La cena del gorila

La verdad va abriéndose paso. A este ritmo, pronto todo se sabrá respecto a los vuelos secretos de la CIA y a las complicidades en distinto grado, desde la directa cooperación hasta la negligencia, por parte de los gobiernos y otras instituciones de la Unión Europea y de la OTAN. Ayer mismo un juez alemán ordenó la detención de 13 agentes de la CIA, que se añade a la lista de otros 23 perseguidos por la justicia italiana. La última y sensacional revelación ha sido la publicación del documento en el que se resume el contenido de una cena ya célebre, la que mantuvieron el 7 de diciembre de 2005 los ministros de los países que son miembros a la vez de la UE y de la Alianza Atlántica con la secretaria de Estado, Condoleezza Rice. El documento, del que dio cuenta la corresponsal de EL PAÍS en Bruselas, Ana Carbajosa, no ofrece lugar a dudas: nadie puede alegar ignorancia sobre estas prácticas abiertamente ilegales, que chocan con todas las convenciones internacionales sobre derechos humanos y sobre tortura, pero también con la convención de Chicago sobre aviación civil y con la soberanía y el derecho nacional de todos los países utilizados como escala o como base de actuación por parte de los comandos de secuestradores.
La cena fue la culminación de un viaje difícil para Condi, justo en el momento en que empezaban a conocerse las prácticas ilegales de la CIA. Antes de emprenderlo, leyó a pie de la escalerilla del avión una declaración sobre las entregas extraordinarias (extraordinary renditions) destinada a cubrirse desde el punto de vista legal y a preparar las conversaciones tormentosas que le esperaban. En síntesis, la secretaria de Estado reiteró a sus comensales, en un portentoso ejercicio de restricción mental, que todo lo que hacía EE UU era conforme a las leyes norteamericanas e internacionales. A la vez, reconoció que las circunstancias posteriores al 11-S requieren nuevos métodos antiterroristas y rechazó tanto la posibilidad de hablar sobre las actividades de los servicios secretos como de definir la tortura. Nadie olvidará su frase para enfrentarse al problema, recogida en el documento confidencial: "Hay un gorila de 800 libras sentado en el comedor".
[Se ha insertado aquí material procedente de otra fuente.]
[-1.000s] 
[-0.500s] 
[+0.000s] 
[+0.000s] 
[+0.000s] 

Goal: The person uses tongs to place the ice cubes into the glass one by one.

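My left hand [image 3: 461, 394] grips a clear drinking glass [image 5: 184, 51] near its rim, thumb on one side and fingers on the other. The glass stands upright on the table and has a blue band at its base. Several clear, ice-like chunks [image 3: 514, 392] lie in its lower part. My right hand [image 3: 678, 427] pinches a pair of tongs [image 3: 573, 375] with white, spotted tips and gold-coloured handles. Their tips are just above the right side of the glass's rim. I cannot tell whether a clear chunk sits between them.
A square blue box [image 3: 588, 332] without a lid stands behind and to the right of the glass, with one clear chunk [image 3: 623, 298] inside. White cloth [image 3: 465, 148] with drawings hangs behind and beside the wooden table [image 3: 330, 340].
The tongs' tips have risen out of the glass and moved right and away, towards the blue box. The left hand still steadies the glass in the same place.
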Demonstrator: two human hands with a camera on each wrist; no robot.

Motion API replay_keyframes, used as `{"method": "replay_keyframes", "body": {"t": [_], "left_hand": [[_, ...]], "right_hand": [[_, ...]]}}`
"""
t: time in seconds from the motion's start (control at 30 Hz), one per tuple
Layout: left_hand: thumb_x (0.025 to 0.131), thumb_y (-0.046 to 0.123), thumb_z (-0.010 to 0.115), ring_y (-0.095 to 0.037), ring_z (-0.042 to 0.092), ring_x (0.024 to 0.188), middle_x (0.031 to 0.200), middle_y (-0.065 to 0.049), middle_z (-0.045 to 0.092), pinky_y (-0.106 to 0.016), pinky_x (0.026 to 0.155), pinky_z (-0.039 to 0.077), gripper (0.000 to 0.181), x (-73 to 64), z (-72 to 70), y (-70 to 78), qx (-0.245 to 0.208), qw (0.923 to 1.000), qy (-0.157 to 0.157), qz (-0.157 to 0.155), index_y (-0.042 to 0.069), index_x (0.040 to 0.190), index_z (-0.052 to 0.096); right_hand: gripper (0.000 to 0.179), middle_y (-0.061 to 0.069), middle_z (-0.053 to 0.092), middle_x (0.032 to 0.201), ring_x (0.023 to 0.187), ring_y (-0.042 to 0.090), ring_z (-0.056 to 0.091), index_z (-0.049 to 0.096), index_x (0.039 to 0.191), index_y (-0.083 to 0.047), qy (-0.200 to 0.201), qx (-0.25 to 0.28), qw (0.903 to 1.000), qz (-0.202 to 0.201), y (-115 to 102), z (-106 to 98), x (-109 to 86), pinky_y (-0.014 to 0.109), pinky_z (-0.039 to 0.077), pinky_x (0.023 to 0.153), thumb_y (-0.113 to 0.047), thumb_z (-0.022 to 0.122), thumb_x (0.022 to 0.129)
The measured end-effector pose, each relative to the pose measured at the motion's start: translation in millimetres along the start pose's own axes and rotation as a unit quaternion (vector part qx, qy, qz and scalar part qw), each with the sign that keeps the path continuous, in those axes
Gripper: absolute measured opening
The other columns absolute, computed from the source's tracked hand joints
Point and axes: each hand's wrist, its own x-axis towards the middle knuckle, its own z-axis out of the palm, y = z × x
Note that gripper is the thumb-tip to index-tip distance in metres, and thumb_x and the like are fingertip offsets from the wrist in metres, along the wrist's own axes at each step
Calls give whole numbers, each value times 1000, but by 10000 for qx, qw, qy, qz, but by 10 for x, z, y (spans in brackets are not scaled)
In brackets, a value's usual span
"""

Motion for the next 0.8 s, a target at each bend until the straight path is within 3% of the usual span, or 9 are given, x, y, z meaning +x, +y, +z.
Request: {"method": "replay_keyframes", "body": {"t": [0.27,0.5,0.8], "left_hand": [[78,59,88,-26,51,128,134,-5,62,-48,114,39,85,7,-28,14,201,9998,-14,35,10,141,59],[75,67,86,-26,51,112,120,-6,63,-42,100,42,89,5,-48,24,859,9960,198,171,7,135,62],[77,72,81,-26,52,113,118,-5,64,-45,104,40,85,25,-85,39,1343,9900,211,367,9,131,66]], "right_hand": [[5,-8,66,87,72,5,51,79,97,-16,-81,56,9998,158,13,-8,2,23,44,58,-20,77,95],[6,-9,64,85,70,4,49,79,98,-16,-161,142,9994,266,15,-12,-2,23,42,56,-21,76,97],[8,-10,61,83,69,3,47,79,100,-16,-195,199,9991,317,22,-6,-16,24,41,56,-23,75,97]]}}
La comisión de investigación del Parlamento Europeo, cuyo ponente es el italiano Claudio Fava, asegura que la cena "confirma que los Estados miembros tenían conocimiento de las entregas extraordinarias, y a la vez que sus interlocutores oficiales para la comisión de investigación han suministrado información inexacta sobre este asunto". El informe Fava, que llegará al pleno la semana próxima, proporciona una notación bastante precisa y desoladora sobre el grado de colaboración de los gobiernos e instituciones en la investigación, así como de los documentos y de las reuniones que han sido secuestrados al escrutinio. Nos enteramos, por ejemplo, de que en la reunión del 4 de octubre de 2001 del Consejo Atlántico, en la que se decidió activar el artículo 5 del Tratado en solidaridad con Estados Unidos, se acordaron actuaciones que pueden tener relación con las actuaciones ilegales de la CIA en territorio europeo. La activación por primera vez en la historia de la Alianza del artículo 5, que desencadena la solidaridad de los socios cuando uno de ellos es atacado, ha sido esgrimida por buena parte de la izquierda europea como muestra de que su condena de la guerra de Irak no tiene nada que ver con el antiamericanismo.
Dos comités de trabajo del Consejo de Ministros de la UE, uno sobre derecho internacional y otro sobre relaciones transatlánticas, por ejemplo, han mantenido reuniones reservadas con representantes del departamento de Estado, sobre el marco común de entrega de sospechosos de terrorismo. También lo ha hecho el coordinador de la UE sobre terrorismo, Gijs de Vries. En el caso de España, las escalas de estos vuelos secretos, documentadas sobre todo en Mallorca, se explicarían por la reforma del convenio bilateral de defensa entre Estados Unidos y España, firmada por Aznar y Bush el 10 de abril de 2002, que "legalizó por primera vez la presencia en España de los servicios de inteligencia de la armada y la fuerza aérea de Estados Unidos", esta vez según el libro Cia Airlines (Debate), de los periodistas del Diario de Mallorca y pioneros en la investigación española de este escándalo Felipe Armendáriz, Marisa Goñi y Matías Vallés. El contenido del documento tampoco se conoce, según los autores, aunque aseguran que llega "hasta extremos impropios de un Estado de derecho". Hay algo que no ofrece dudas: es un gorila. Y apesta.